Your objective
Look through the listing below, and wherever a line has the string "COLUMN", pull it out.

Dataset extract section start

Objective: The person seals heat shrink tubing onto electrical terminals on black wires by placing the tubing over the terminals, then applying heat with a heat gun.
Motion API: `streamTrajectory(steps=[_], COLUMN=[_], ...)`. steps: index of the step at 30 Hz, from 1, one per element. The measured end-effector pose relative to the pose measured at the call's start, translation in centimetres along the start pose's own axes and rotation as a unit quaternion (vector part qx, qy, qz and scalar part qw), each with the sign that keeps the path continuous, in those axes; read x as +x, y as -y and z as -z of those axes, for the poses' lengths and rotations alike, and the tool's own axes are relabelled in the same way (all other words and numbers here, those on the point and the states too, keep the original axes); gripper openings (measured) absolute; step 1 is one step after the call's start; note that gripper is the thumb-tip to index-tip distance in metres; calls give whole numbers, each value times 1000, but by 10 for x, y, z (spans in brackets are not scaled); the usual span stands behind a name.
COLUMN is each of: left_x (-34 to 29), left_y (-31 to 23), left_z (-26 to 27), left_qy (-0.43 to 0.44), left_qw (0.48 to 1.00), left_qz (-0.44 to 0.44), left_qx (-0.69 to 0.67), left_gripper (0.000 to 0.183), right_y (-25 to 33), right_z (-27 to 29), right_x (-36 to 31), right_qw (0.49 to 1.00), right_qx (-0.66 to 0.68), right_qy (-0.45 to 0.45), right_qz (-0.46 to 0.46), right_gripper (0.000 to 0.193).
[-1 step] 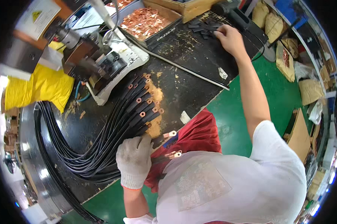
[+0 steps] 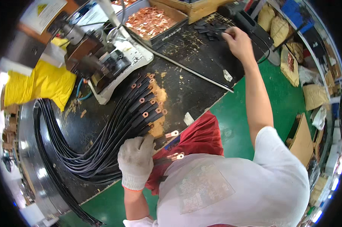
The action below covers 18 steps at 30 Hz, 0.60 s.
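My left hand, in a pale knit glove with an orange cuff edge, is closed round black cables at the table's near edge. Copper lugs stick out to the right of the glove, and another lug lies just above them. Beside the glove, a thick bundle of black cables curves over the table, its lugged ends pointing away from me. My bare right hand reaches far right, thumb and fingers pinched beside a pile of short black sleeve pieces. Whatever the pinch holds is hidden.
A small press on a white base stands at the left, near a yellow cloth. Behind is a grey bin of copper lugs. A pale rod crosses the black table. Sacks stand at the right.
My right hand has drawn slightly back from the sleeve pile, and its fingers are closer together. The left hand stays on the cables. The whole view has shifted a little.
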<state>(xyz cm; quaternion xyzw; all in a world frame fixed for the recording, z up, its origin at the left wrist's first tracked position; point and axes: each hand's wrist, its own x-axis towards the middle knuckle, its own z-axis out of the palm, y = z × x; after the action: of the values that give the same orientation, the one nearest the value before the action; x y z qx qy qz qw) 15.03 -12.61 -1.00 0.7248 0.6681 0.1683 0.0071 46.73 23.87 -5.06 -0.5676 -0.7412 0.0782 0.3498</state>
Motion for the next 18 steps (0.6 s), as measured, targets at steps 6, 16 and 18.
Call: streamTrajectory(steps=[6, 16, 18], left_x=[-8, -4, -3], left_y=[10, 17, 17], left_z=[-10, -21, -20], left_qy=[-96, -130, -128], left_qw=[990, 981, 981], left_qz=[69, 80, 81], left_qx=[-74, -118, -122], left_gripper=[32, 26, 26], right_y=[126, 160, 159], right_z=[40, 7, 4], right_x=[-111, -180, -185], right_qw=[935, 859, 858], right_qx=[292, 370, 372], right_qy=[199, 333, 344], right_qz=[-39, 120, 86], right_gripper=[27, 30, 29])
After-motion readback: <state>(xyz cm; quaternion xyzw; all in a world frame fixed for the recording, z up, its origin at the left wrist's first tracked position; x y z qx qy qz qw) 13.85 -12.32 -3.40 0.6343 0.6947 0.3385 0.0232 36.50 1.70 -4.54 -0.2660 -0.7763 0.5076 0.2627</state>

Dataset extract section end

Exercise output
Motion API: `streamTrajectory(steps=[_], COLUMN=[_], ...)`. steps: index of the step at 30 Hz, from 1, one per element. The measured end-effector pose relative to the pose measured at the call's start, translation in centimetres along the start pose's own axes and rotation as a unit quaternion (vector part qx, qy, qz and scalar part qw), each with the sign that keeps the path continuous, in those axes; read x as +x, y as -y and z as -z of those axes, for the poses' lengths and rotations alike, and the tool's own axes are relabelled in the same way (all other words and numbers here, those on the point and the states too, keep the original axes); gripper openings (measured) absolute; step 1 is one step after the call's start; note that gripper is the thumb-tip to index-tip distance in metres; calls give whole numbers, each value times 1000, but by 10 for x, y, z (spans in brackets are not scaled); the usual span stands behind a name.
COLUMN is each of: left_x (-34 to 29), left_y (-31 to 23), left_z (-26 to 27), left_qy (-0.43 to 0.44), left_qw (0.48 to 1.00), left_qz (-0.44 to 0.44), left_qx (-0.69 to 0.67), left_gripper (0.000 to 0.183), right_y (-25 to 33), right_z (-27 to 29), right_x (-36 to 31), right_qw (0.49 to 1.00), right_qx (-0.66 to 0.68), right_qy (-0.45 to 0.45), right_qz (-0.46 to 0.46), right_gripper (0.000 to 0.193).

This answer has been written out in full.